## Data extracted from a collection
#####

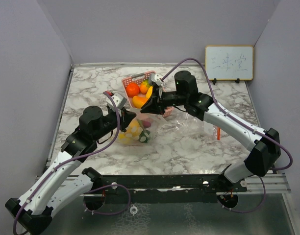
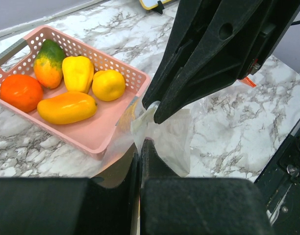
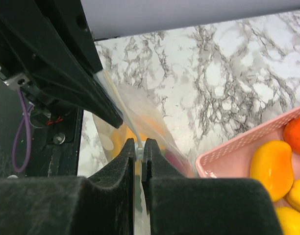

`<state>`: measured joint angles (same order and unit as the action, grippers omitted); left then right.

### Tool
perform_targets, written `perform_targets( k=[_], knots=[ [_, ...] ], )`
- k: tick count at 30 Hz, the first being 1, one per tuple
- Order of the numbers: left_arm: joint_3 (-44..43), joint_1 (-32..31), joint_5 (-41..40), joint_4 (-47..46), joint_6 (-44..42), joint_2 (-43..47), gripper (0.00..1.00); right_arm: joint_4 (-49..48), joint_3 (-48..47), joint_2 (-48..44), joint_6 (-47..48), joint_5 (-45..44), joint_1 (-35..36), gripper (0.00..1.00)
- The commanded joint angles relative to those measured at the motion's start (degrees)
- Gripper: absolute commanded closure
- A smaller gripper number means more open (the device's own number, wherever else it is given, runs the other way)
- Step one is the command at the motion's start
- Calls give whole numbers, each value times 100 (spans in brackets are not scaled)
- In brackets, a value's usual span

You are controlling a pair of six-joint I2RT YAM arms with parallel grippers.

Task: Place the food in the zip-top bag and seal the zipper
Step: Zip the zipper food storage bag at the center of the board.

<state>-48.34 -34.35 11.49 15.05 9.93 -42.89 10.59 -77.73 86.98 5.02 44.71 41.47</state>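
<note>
The clear zip-top bag (image 1: 134, 131) lies between the two grippers, with yellow, green and purple toy food inside. My left gripper (image 1: 127, 116) is shut on the bag's top edge (image 2: 172, 142), and its fingertips meet in the left wrist view (image 2: 140, 145). My right gripper (image 1: 149, 106) is shut on the bag's white zipper slider (image 3: 139, 143), close to the left gripper. More food sits in the pink basket (image 2: 118, 66): an orange tomato (image 2: 20, 91), a green-orange papaya (image 2: 48, 62), a yellow pepper (image 2: 77, 72), a lemon (image 2: 108, 84) and a mango (image 2: 66, 106).
The pink basket (image 1: 149, 75) stands just behind the grippers, touching the bag's far side. A small whiteboard (image 1: 229, 62) leans on the back right wall. A small orange object (image 1: 218, 133) lies on the marble to the right.
</note>
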Motion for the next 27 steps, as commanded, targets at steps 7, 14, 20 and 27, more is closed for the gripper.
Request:
perform_targets(
  k=[7,14,20,27],
  knots=[
    [-376,25,-1405,520,-141,401,100,566,627,-352,277,-1002,-270,98],
    [-1078,25,-2144,1203,-636,459,100,650,1345,-825,70,-1545,-291,98],
    [-1363,25,-2235,1366,-730,464,100,545,1709,-1030,-29,-1956,-289,98],
    [-1342,25,-2346,1453,-774,488,100,955,1291,-683,-94,-2865,-289,98]
  ],
)
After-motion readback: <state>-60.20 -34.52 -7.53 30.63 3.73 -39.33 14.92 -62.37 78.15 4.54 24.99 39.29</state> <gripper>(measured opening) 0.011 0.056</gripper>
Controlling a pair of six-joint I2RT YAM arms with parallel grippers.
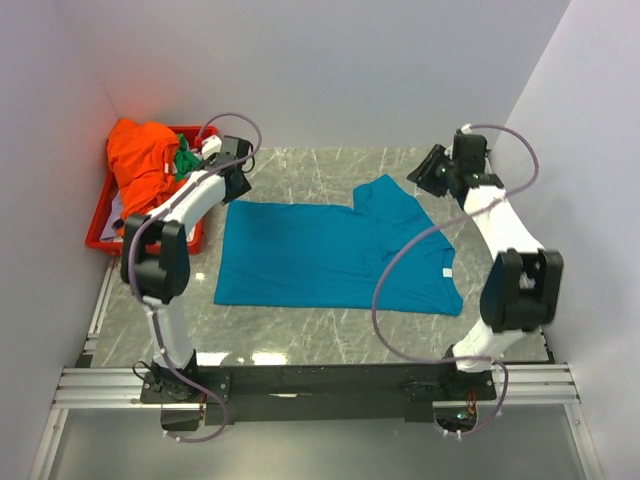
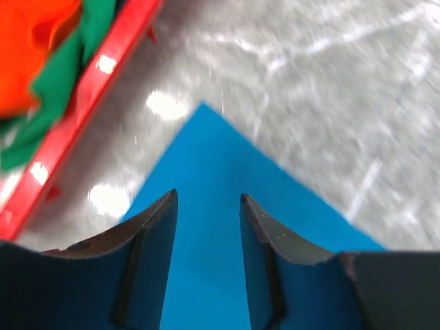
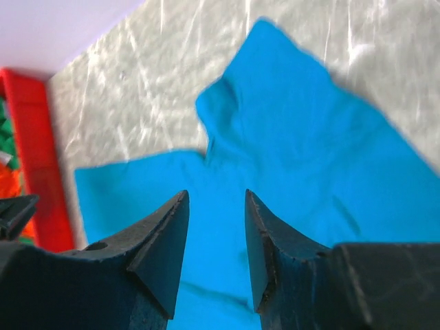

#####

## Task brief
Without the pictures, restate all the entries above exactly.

## Exercise result
`<state>`: measured joint angles (same order and unit as the action, grippers omitted); left then right.

### Tool
perform_targets, written `perform_targets( k=[_], knots=[ [_, ...] ], )`
- k: tick count at 30 Hz, the first being 1, one per tuple
- Order of the numbers: left_arm: joint_3 (-44..43), joint_1 (-32..31), joint_5 (-41..40), joint_4 (-47..46), joint_6 (-44..42), joint_2 (-43..47), gripper (0.00..1.00); right_arm: joint_4 (-49..48), joint_3 (-48..47), joint_2 (-48..44), joint_6 (-47..48), joint_5 (-45..44), joint_1 (-35..36), gripper (0.00..1.00)
- The commanded joint angles relative to those measured at the motion's start (degrees)
- Gripper: absolute commanded closure
- A smaller gripper number means more open (the device's own number, wherever else it is given, runs the other way)
- Step one is the command at the motion's start
- Calls give whole numbers, each value times 100 (spans in brackets are not scaled)
- In brackets, a value's usual span

You are controlling a pair of six-joint I2RT YAM arms with parallel grippers.

Task: Place the food in the zip-top bag and seal the zipper
Step: Zip the zipper food storage bag at the center of the board.

<state>-48.34 -34.35 11.49 15.05 9.93 -42.89 10.59 -77.73 86.98 5.02 44.71 41.47</state>
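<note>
The clear zip-top bag (image 1: 134, 131) lies between the two grippers, with yellow, green and purple toy food inside. My left gripper (image 1: 127, 116) is shut on the bag's top edge (image 2: 172, 142), and its fingertips meet in the left wrist view (image 2: 140, 145). My right gripper (image 1: 149, 106) is shut on the bag's white zipper slider (image 3: 139, 143), close to the left gripper. More food sits in the pink basket (image 2: 118, 66): an orange tomato (image 2: 20, 91), a green-orange papaya (image 2: 48, 62), a yellow pepper (image 2: 77, 72), a lemon (image 2: 108, 84) and a mango (image 2: 66, 106).
The pink basket (image 1: 149, 75) stands just behind the grippers, touching the bag's far side. A small whiteboard (image 1: 229, 62) leans on the back right wall. A small orange object (image 1: 218, 133) lies on the marble to the right.
</note>
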Motion for the next 27 steps, as commanded, targets at steps 7, 14, 20 and 27, more is closed for the gripper.
Request:
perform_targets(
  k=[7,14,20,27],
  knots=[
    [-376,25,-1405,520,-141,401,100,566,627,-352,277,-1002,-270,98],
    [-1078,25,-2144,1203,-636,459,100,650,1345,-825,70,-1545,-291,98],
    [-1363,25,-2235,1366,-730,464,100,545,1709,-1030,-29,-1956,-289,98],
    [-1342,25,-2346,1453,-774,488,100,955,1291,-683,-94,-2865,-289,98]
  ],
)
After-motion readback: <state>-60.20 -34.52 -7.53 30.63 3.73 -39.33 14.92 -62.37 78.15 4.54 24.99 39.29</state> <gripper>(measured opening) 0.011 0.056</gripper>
Controlling a pair of six-joint I2RT YAM arms with parallel grippers.

The output is now finished.